Task directions: Whenever the string "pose" turns up in a line of the data below, copy that line.

··· Data excerpt ···

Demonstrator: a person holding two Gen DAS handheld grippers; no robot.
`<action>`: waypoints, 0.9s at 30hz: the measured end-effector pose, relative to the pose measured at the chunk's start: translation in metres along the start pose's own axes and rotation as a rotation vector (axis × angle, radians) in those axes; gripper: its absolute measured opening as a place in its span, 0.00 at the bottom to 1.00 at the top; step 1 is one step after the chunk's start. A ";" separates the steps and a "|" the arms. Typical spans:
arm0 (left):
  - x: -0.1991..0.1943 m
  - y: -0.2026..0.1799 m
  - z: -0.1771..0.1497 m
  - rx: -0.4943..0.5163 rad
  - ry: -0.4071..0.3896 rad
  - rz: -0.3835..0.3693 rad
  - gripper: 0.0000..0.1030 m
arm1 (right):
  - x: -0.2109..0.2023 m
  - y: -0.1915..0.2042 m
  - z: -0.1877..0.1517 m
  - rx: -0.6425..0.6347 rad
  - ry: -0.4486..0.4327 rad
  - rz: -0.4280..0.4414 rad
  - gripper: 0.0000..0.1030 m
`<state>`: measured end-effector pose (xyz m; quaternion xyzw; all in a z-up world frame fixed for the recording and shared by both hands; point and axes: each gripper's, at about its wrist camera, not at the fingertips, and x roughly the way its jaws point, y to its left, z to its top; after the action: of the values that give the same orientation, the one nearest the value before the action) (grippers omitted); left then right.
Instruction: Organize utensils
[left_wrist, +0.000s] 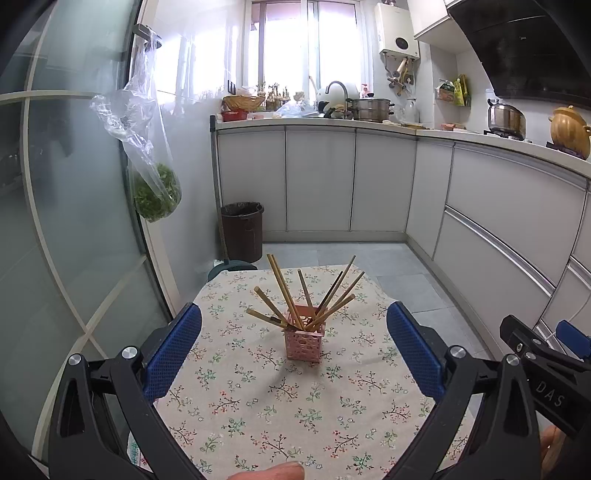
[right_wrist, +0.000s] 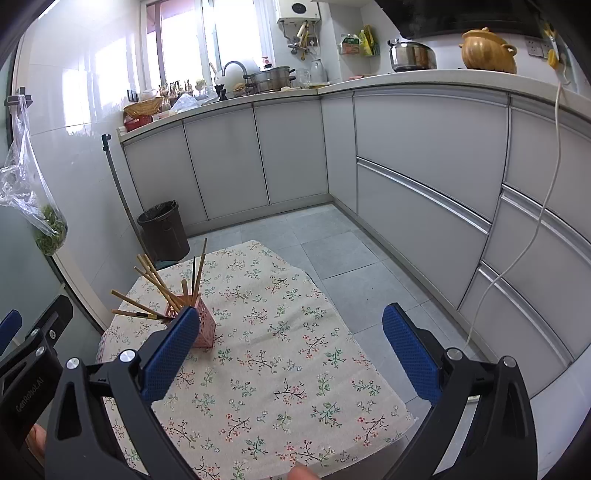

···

Expected answer:
`<action>`: waypoints, 0.9s at 30hz: the measured end-effector pose, relative to the pose measured at the chunk's start: translation in metres along the start pose's own axes and rotation as a rotation vector (axis × angle, radians) in those axes; gripper: its absolute measured opening as a place in its span, 0.00 at the bottom to 1.00 at the top; step 1 is one step after the chunk's start. A ";" separates the steps and a "|" the arms. Typical spans:
`<state>`: measured end-effector pose (xyz m; quaternion xyzw; all in a z-up world frame fixed for the recording and shared by both hands; point and axes: each gripper's, at about its wrist camera, not at the fingertips, and x roughly the way its jaws point, y to its left, z to its top; after the action: of the values that give the same orientation, the one nearest the value before the action) (grippers omitted); left then right.

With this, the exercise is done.